Ash Wednesday 2026
- charleseverson
- Feb 18
- 4 min read
Ash Wednesday
The Rev’d Charles Everson
Church of the Atonement
February 18, 2026
On this Ash Wednesday[1], as we kneel to receive ashes and hear the words, “Remember that you are dust, and to dust you shall return,” the Church does not leave us in despair. She does not simply remind us that we are sinners and then send us home. She places before us concrete paths of repentance – tried and true paths that lead not to shame, but to life.
Repentance is not a vague feeling of regret. It is a way of walking. And the first step on that path is the honest acknowledgment of our own sins.
Before healing can begin, the truth must be spoken. Not the carefully curated version of ourselves. Not the version in which we compare ourselves favorably to others. But the simple, uncomfortable truth: we are sinners. We have chosen ourselves over God. We have loved selectively. We have ignored suffering that was inconvenient to notice. We have failed to see Christ in the poor, in the stranger, in the one whose life or identity unsettles us.
When we accuse ourselves of our in a moment in the words of the Ash Wednesday litany, our conscience becomes not our enemy, but our ally. An awakened conscience spares us something far worse: a heart that has grown numb, and a soul unprepared to stand before the Lord. And when we name our sins honestly, we discover that God’s mercy is already waiting.
A second path of repentance is forgiveness.
If we desire mercy, we must become merciful. The wounds we carry are real. Some of them are deep. Some of them were inflicted by those who should have known better. Forgiveness does not mean pretending the harm did not occur. It does not mean abandoning the pursuit of justice. But it does mean refusing to let resentment shape our souls.

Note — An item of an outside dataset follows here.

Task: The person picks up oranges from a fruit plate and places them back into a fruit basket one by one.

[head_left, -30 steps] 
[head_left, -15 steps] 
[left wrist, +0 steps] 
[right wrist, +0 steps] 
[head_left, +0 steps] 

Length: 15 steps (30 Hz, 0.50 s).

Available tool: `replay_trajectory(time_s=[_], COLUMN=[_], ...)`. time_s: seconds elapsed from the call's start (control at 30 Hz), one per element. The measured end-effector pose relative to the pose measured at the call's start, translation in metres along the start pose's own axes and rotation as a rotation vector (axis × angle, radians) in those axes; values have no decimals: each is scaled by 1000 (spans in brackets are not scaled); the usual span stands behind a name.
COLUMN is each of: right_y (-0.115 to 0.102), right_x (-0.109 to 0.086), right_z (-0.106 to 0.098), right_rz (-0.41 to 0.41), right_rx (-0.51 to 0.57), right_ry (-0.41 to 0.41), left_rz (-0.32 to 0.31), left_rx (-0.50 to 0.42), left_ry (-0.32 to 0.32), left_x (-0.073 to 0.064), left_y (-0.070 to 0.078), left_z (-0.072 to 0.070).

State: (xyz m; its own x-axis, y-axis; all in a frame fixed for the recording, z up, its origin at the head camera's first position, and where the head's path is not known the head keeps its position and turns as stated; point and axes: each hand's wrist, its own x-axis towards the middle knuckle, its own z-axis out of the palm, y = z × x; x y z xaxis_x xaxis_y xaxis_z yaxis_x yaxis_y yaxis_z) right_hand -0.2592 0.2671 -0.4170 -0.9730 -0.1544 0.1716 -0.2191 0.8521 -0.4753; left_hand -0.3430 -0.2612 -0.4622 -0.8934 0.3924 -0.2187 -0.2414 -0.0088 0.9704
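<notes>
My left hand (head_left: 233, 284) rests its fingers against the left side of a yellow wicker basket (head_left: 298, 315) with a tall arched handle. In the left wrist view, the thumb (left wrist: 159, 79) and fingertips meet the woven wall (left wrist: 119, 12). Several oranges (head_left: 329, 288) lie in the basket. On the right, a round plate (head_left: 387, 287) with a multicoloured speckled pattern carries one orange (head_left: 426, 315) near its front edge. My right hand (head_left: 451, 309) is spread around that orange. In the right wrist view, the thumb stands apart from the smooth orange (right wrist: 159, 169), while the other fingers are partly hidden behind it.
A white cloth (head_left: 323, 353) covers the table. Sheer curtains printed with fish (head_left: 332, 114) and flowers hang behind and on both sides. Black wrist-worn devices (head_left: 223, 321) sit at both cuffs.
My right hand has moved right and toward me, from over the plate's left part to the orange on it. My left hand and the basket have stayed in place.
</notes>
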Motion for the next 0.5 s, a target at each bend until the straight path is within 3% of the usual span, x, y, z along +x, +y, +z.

Anger, when we hold onto it, becomes its own form of bondage. What we refuse to release begins, slowly, to rule us. To forgive is to entrust judgment to God. It is to loosen our grip on the injury so that it no longer defines us. And in that loosening, we discover that our own hearts begin to heal.
A third path is fervent prayer – careful, intentional prayer that rises from the heart.
Lent is not meant to be spiritually decorative. It is meant to be disruptive. We are invited to pray more deliberately, more honestly, more consistently. To kneel even when we feel distracted. To open the Scriptures even when we’d rather be binge watching our favorite show. To sit in silence long enough to notice how restless we truly are. To let our legs carry us to church, perhaps even more often than we normally come.
Prayer reorients us. It reminds us that we are creatures. That we are dust animated by the breath of God. And that without that breath, we wither.
The fourth path is almsgiving, or giving to those in need.
There is a reason the Church pairs repentance with generosity. Our attachment to what we possess often reveals the true condition of our hearts. To give sacrificially is to confess that everything we have is gift. It is to recognize Christ in the one who asks for help.
In a city like Chicago, we do not have to search far to encounter the poor – the unhoused neighbor on the corner, the migrant seeking safety, the family quietly struggling to make rent. Lent calls us not merely to notice them, but to respond. Almsgiving is not condescension. It is solidarity. It is dust sharing with dust.
Finally, there is humility.
Humility is not self-hatred. It is clarity. It is standing before God without illusion and saying, simply and honestly, “I need mercy.” The one who approaches God with an empty heart leaves filled. The one who insists on self-justification leaves unchanged.
Humility is what the ashes teach us. We are not in control. We are mortal. We are dependent.
These paths – confession, forgiveness, prayer, almsgiving, humility – are not abstract ideals. They are medicine for the soul. When we begin to walk in them, something shifts. Our hearts soften. Our vision clears. We become capable once again of love.
And then, having begun this work of repentance, we approach the altar not with confidence in ourselves, but with confidence in Jesus Christ. For it is through his grace, his mercy, and his kindness that any of us attain eternal life.
So begin tonight. Receive the ashes. Confess your sins. Forgive. Pray. Give. Walk humbly.
And let the mercy of Christ meet you here – at this altar – where repentance always leads to grace. Amen.
[1] This sermon is largely based on St. John Chrysostom, “Homily on Repentance,” in Celebrating the Seasons, ed. Robert Atwell (Norwich: Canterbury Press, 2001), Shrove Tuesday. I kept his main points, but made it my own.